Sobre izquierdas disfrazadas y princesas enamoradas

Caudillo, dictador en potencia, el líder que la gente quiere, fascista, Mesías, neopopulista, principito… son muchas las expresiones que tanto partidarios como opositores del actual gobierno colombiano han utilizado para referirse al Presidente Álvaro Uribe Vélez, intentando describir su perfil como gobernante.
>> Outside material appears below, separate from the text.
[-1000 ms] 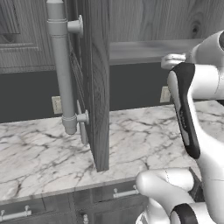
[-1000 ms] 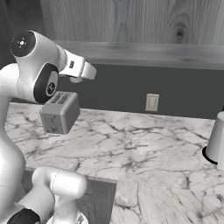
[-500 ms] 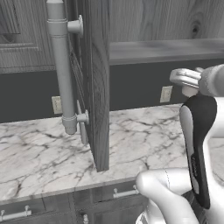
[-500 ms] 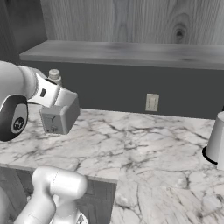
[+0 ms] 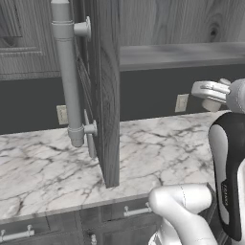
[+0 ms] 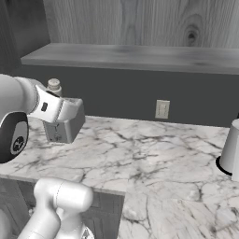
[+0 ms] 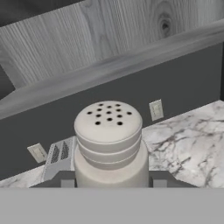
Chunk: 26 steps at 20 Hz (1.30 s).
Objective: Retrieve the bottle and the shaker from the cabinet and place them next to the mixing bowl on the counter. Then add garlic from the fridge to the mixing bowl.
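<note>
I am carrying the shaker [image 7: 108, 144] away from the cabinet; the claw [image 7: 109, 183] is clamped on its body, with the perforated cap standing upright above the finger pads. In the right base view the shaker's cap [image 6: 54, 85] is showing just above my wrist, in front of the dark backsplash and over the marble surface [image 6: 154, 158].

Step in hand, as I judge it: transport of the shaker toward the mixing bowl. The next move calls for swinging across the surface, locating the bowl, and lowering the shaker upright beside it before releasing. The bottle and the garlic are, by this reading, either done or pending; I cannot tell which.

View differences:
- The left base view is showing the open cabinet door [image 5: 105, 91] with its long bar handle [image 5: 67, 72], standing edge-on over the surface.
- The right base view is showing a pale cylindrical object [image 6: 231, 149] at the far right edge of the surface and a wall outlet [image 6: 162, 109]; I cannot identify that object.
- The hand view is giving the grip itself.
</note>
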Motion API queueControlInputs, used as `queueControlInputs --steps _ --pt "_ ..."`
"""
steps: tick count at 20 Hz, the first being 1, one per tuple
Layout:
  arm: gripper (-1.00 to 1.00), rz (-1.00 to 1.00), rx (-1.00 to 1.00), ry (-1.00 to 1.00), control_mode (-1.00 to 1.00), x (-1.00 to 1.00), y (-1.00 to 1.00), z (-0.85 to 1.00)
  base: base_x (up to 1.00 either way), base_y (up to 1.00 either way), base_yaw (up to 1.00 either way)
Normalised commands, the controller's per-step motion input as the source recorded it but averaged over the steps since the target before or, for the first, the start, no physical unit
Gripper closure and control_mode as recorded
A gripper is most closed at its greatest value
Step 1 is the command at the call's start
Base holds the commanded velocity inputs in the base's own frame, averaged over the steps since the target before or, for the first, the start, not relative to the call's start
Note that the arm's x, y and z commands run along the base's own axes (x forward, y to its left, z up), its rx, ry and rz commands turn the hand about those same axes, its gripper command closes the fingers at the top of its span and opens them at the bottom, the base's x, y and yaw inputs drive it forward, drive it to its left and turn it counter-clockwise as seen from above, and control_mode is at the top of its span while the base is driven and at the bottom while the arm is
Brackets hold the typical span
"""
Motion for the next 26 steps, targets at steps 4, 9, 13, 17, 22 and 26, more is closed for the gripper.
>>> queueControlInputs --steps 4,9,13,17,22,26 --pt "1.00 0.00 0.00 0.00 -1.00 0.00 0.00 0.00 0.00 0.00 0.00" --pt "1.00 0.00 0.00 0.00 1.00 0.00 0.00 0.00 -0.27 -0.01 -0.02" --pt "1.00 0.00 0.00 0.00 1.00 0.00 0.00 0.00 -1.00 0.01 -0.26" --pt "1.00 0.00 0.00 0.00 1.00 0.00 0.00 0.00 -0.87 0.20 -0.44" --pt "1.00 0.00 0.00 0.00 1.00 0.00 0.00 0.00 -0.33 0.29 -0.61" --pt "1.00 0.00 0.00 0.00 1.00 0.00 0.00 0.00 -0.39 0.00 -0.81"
Todas, de forma más odiosa o simpática, señalan el carácter personalista del actual gobierno, que tan contentos (o sólo conformes, en el peor de los casos) tiene a los 7’397.835 colombianos de bien, amantes de la patria, que hace poco tiempo decidieron prorrogarlo por cuatro añitos más (en un principio).
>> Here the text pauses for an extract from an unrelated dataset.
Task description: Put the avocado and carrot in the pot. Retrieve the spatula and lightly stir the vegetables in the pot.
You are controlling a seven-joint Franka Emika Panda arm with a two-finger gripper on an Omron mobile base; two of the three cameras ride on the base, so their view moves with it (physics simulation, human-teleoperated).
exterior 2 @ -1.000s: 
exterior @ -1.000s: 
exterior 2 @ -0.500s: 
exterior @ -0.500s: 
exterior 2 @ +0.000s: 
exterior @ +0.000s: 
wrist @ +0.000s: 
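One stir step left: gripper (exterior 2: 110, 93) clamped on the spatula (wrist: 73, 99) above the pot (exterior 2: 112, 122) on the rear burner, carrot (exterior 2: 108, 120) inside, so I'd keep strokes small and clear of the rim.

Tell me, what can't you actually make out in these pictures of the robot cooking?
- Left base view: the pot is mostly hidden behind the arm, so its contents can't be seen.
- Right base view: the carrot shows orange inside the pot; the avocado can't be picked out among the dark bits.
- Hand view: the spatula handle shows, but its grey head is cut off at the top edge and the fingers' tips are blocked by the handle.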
Aclaremos una cosa: no soy comunista disfrazada, ni siquiera soy izquierdista, aunque por razones de fashion (¡plop!) se haya colado en mi ropero una camiseta estampada con el rostro del Che Guevara. Sin embargo, no voté por Uribe, entre muchas otras cosas porque no dejaba de causarme cierto escozor que tanto en las elecciones de Congreso como en las presidenciales, todo, desde los lemas de las campañas políticas, hasta la configuración de nuevos partidos y movimientos políticos (como el Partido de la U o Cambio Radical, que no tienen mayores pretensiones históricas ni ideológicas más allá de respaldar al Presidente, como el mismo Germán Vargas Lleras lo reconoció ), girara en torno al apoyo que debía dársele a Álvaro Uribe concretamente, y no tanto alrededor de ideas o propuestas precisas más allá de “la continuación de una buena gestión”.
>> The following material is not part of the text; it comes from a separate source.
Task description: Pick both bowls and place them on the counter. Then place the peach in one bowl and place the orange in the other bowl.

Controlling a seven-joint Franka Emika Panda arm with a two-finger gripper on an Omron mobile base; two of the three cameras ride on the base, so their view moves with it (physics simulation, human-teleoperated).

Este personalismo rampante, sumado al tan sonado “efecto teflón” que siempre mencionan los medios de comunicación cuando un político mantiene altos niveles de popularidad en las encuestas a pesar de sus “embarradas”, puede ser síntoma de una sociedad que, cual princesa de cuento de hadas, se enamora perdidamente del príncipe azul que la sacará del encierro o la salvará de la muerte, sin molestarse en intentar salir de la torre solita o matar al dragón por sus propios medios. A los colombianos que buscan un héroe al cual seguir sin chistar, se les olvida que un país democrático se basa en un contrato social, no en el facilista apoyo masivo a un proyecto personal.